Вот приехать к Насте домой, и что рассказывать? Черчилля видел? Видывали мы лилипутов и покрупнее, как говорил все тот же Корабельщик.
Черчилль сопел, щурился на дешевое красное вино, беззаботно играющее в стакане тонкого стекла. Ощущал под ложечкой привычную уже тяжесть и слабый покамест шум в ушах; нет, положим до приступа «грудной жабы» далеко еще, но, наверное, стоит уже сегодня навестить медика. Только не сушеного стерильного американца. Лучше пусть найдут француза, жизнерадостного лысого толстяка, уж он-то не станет читать проповеди о грехе чревоугодия.
Вошедший Сашко Лепетченко увидал словно бы картину, вырезанную, выхваченную из времени черной рамой окна и замершую, словно на фотокарточке. Слева худой, задумавшийся Батько. Справа толстый буржуй, вон и котелок его на столе, ближе ко входу. А чуть подальше от входа, точно посреди застиранной серой скатерти, на незримой линии между переговорщиками, на фоне синего-синего, яркого-яркого неба — красное вино в двух невесомых, прозрачных до невидимости стаканах. Прочую обстановку против света и вовсе не разобрать. Вон, второй буржуй-переводчик совсем потерялся в размытой синеве из окна.
Сашко положил на стол большую, четкую черно-белую фотографию; Махно подмигнул ему, оторвавшись от грустных мыслей, и Сашко, успокоенный, вышел.

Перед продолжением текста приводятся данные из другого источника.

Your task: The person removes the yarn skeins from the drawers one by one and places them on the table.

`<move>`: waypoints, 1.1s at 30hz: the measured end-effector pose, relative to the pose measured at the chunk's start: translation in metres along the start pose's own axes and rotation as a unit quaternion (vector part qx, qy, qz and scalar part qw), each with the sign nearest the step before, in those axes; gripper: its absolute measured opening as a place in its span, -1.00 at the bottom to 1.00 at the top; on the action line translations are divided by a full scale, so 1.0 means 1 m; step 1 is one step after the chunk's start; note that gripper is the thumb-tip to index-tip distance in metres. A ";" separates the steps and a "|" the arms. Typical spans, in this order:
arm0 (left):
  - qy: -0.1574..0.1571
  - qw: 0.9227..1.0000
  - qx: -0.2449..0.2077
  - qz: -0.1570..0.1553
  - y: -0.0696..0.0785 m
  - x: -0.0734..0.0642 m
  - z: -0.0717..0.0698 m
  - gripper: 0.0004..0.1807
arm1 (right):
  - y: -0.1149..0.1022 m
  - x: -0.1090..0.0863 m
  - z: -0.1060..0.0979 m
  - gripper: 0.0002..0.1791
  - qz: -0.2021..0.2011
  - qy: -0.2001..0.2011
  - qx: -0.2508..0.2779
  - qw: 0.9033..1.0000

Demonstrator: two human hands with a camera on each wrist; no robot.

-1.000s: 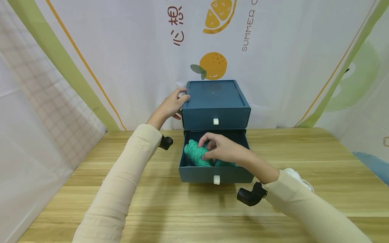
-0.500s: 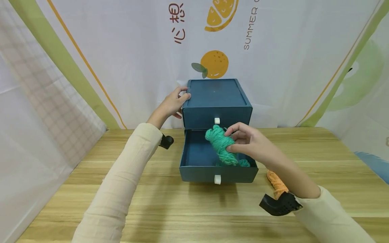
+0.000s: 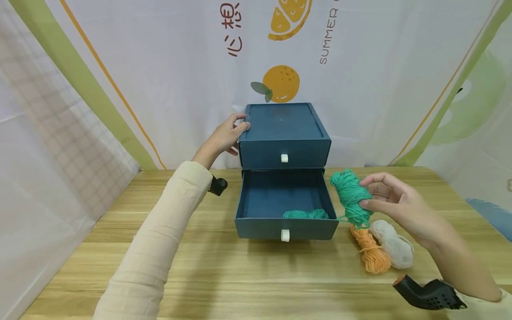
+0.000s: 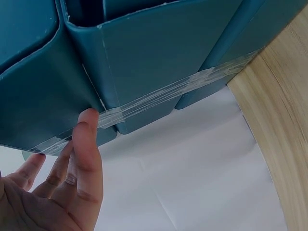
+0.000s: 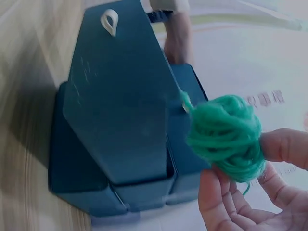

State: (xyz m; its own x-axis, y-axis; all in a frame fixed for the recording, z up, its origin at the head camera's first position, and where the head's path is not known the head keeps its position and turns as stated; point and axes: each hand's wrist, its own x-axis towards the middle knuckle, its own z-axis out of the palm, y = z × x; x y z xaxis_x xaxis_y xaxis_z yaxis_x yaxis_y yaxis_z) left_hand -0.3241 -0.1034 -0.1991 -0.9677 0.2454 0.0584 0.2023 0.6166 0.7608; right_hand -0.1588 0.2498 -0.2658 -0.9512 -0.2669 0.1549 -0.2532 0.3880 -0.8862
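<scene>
My right hand (image 3: 404, 204) pinches a skein of green yarn (image 3: 351, 198) between thumb and fingers, held up to the right of the pulled-out drawer (image 3: 276, 191). In the right wrist view the skein (image 5: 225, 137) has a loose strand running to the drawer's edge. More green yarn (image 3: 306, 214) lies in the drawer, partly hidden by its front. My left hand (image 3: 226, 135) rests against the left side of the blue drawer cabinet (image 3: 286, 122), thumb near the top edge. The left wrist view shows its fairly straight fingers (image 4: 86, 154) touching the cabinet's side, where clear tape runs across.
An orange yarn skein (image 3: 370, 251) and a white one (image 3: 394, 246) lie together on the wooden table (image 3: 320, 284), right of the drawer and below the held skein. The upper drawer with its white pull (image 3: 284, 158) is closed. A printed curtain (image 3: 180, 80) hangs behind.
The right hand has lifted the green skein out of the open drawer and carried it right, uncovering the orange and white skeins. The left hand has stayed at the cabinet's side.
</scene>
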 end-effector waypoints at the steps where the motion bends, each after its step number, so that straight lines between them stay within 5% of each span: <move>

Сэр Уинстон всмотрелся в придвинутый и вежливо развернутый к нему правильной стороной снимок. На снимке здоровенный многобашенный танк извергал огонь во все стороны, безжалостно кроша пулеметами каких-то наездников, судя по папахам — Кавказскую Конную Дивизию Туземных Народов, или как там она у русских правильно именовалась. Чуть ниже прямо на снимке белым прочертили дату — середина весны, больше двух месяцев назад.
Русские междуусобицы занимали Черчилля весьма и весьма, но именно поэтому сейчас он внимательнейшим образом вгляделся в танк, изображая интерес к технике и нарочитое равнодушие к обстоятельствам фотосъемки.
Корпус танка ничем не походил ни на привычные английские «ромбы», ни на появившиеся под конец войны бронетракторы «Уиппет», шустрые, но маленькие и вооруженные лишь пулеметом винтовочного калибра. На французского бегемота «Сен-шамон», утыкавшегося вывешенной вперед мордой в каждый склон, красный танк не походил тоже. Корпус танка — плоский, длинный, простой прямоугольной формы, с колпаком посреди скошенного лба, явно для механика-водителя. По сторонам от рубки механика две круглые пулеметные башенки; отлично поставленная фотография передала даже неровную «паровозную» клепку. Что же это, самоделка? Гениальная импровизация? Или это боевые испытания машины из «Марксовых монастырей»?
По центру плоского корпуса граненая башня с короткоствольной штурмовой пушкой. Тоже понятно: давить пулеметные гнезда, оживающие, когда сей мастодонт поведет за собой пехоту. За главной еще пара пулеметных башен, а за ними еще какие-то планки на станке… Направляющие для ракет Конгрева? Или антенны для лучей смерти?
Кстати, гусеницы не охватывают корпус поверху, проходят под крыльями; катки закрыты фальшбортом… По фальшборту вертикальная лесенка, вот как! Высота, значит, не позволяет запрыгивать на броню. Чем дальше, тем интереснее. А что движет столь громадную машину? Неужели дизель или бензиновый мотор? Но какова же там передача? Электрическая, как на том же «Сен-Шамоне», горящая поминутно?
Впрочем, пусть разбираются специалисты, они для того и существуют.
— Специалисты говорят, что такую машину можно сделать на основании вашего «Виккерса”-двенадцатитонника. Всего лишь немного удлинить корпус, взять судовой двигатель в тысячу сил, добавить башен… Передачу придется проектировать заново, но у вас танкостроители опытные, разберутся. Мы хотели бы заказать вам десятка два таких танков. Заплатим зерном и мясом.
Выслушав перевод, Черчилль одобрительно кивнул и добавил:
— При условии, что машины никаким способом не попадут в Москву. Согласитесь, что соседство с медведем — штука обоюдоострая, и своими руками усиливать подобного соседа… Мне представляется неразумным.
Теперь уже одобрительно кивнул Махно:
— Нам так или иначе нужно защищать республику. Лет через пятнадцать-двадцать мы рассчитываем иметь собственное производство простых машин. Сложные же нам предстоит покупать еще очень долго.